▶ [Exercise prompt]: Give back the full data, unchanged and complete.

*** Opening Stored data ***

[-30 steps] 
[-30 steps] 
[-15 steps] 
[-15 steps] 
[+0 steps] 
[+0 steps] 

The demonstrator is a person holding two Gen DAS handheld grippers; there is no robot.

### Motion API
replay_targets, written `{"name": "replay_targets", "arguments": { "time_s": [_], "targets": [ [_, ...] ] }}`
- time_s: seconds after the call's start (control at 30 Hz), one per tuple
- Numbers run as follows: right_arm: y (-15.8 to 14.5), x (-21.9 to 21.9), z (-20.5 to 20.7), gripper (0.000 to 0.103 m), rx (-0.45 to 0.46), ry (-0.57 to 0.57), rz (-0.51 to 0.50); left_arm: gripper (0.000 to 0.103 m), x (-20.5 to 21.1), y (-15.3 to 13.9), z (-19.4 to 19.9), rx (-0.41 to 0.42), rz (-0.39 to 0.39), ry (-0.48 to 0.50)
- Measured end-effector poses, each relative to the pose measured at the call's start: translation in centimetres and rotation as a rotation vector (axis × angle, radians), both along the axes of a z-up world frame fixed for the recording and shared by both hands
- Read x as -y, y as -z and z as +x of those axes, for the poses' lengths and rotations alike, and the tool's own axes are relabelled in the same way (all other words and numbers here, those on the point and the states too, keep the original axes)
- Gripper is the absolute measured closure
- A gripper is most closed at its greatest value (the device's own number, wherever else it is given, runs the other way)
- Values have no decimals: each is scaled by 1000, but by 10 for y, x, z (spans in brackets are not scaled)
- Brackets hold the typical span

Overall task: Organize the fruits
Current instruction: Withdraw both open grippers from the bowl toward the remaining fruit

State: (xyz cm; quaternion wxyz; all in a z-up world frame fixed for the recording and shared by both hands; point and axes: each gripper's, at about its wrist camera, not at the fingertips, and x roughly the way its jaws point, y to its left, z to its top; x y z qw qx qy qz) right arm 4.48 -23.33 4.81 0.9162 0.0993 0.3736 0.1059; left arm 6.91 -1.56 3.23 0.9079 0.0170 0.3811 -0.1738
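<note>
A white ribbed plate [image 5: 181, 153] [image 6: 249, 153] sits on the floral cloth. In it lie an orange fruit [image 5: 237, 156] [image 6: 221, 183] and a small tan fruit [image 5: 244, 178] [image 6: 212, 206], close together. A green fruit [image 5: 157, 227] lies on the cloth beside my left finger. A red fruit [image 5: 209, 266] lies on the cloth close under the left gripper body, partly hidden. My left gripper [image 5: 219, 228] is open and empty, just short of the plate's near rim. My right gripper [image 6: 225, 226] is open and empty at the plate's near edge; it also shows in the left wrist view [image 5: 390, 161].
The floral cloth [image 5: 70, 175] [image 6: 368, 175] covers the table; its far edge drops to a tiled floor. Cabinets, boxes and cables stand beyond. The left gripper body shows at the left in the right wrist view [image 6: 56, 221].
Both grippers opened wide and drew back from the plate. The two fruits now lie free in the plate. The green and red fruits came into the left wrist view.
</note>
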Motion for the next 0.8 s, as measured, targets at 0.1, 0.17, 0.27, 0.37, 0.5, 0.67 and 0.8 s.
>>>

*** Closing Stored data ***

▶ [Result of the exercise]:
[-30 steps] 
[-30 steps] 
[-15 steps] 
[-15 steps] 
[+0 steps] 
[+0 steps] 

The demonstrator is a person holding two Gen DAS handheld grippers; there is no robot.

### Motion API
replay_targets, written `{"name": "replay_targets", "arguments": { "time_s": [_], "targets": [ [_, ...] ] }}`
- time_s: seconds after the call's start (control at 30 Hz), one per tuple
- Numbers run as follows: right_arm: y (-15.8 to 14.5), x (-21.9 to 21.9), z (-20.5 to 20.7), gripper (0.000 to 0.103 m), rx (-0.45 to 0.46), ry (-0.57 to 0.57), rz (-0.51 to 0.50); left_arm: gripper (0.000 to 0.103 m), x (-20.5 to 21.1), y (-15.3 to 13.9), z (-19.4 to 19.9), rx (-0.41 to 0.42), rz (-0.39 to 0.39), ry (-0.48 to 0.50)
- Measured end-effector poses, each relative to the pose measured at the call's start: translation in centimetres and rotation as a rotation vector (axis × angle, radians), both along the axes of a z-up world frame fixed for the recording and shared by both hands
- Read x as -y, y as -z and z as +x of those axes, for the poses' lengths and rotations alike, and the tool's own axes are relabelled in the same way (all other words and numbers here, those on the point and the states too, keep the original axes)
- Gripper is the absolute measured closure
- A gripper is most closed at its greatest value (the device's own number, wherever else it is given, runs the other way)
- Values have no decimals: each is scaled by 1000, but by 10 for y, x, z (spans in brackets are not scaled)
- Brackets hold the typical span

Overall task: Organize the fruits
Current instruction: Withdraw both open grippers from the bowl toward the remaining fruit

State: (xyz cm; quaternion wxyz; all in a z-up world frame fixed for the recording and shared by both hands; point and axes: each gripper's, at about its wrist camera, not at the fingertips, and x roughly the way its jaws point, y to its left, z to its top; x y z qw qx qy qz) right arm 4.48 -23.33 4.81 0.9162 0.0993 0.3736 0.1059; left arm 6.91 -1.56 3.23 0.9079 0.0170 0.3811 -0.1738
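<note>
A white ribbed plate [image 5: 181, 153] [image 6: 249, 153] sits on the floral cloth. In it lie an orange fruit [image 5: 237, 156] [image 6: 221, 183] and a small tan fruit [image 5: 244, 178] [image 6: 212, 206], close together. A green fruit [image 5: 157, 227] lies on the cloth beside my left finger. A red fruit [image 5: 209, 266] lies on the cloth close under the left gripper body, partly hidden. My left gripper [image 5: 219, 228] is open and empty, just short of the plate's near rim. My right gripper [image 6: 225, 226] is open and empty at the plate's near edge; it also shows in the left wrist view [image 5: 390, 161].
The floral cloth [image 5: 70, 175] [image 6: 368, 175] covers the table; its far edge drops to a tiled floor. Cabinets, boxes and cables stand beyond. The left gripper body shows at the left in the right wrist view [image 6: 56, 221].
Both grippers opened wide and drew back from the plate. The two fruits now lie free in the plate. The green and red fruits came into the left wrist view.
</note>
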Motion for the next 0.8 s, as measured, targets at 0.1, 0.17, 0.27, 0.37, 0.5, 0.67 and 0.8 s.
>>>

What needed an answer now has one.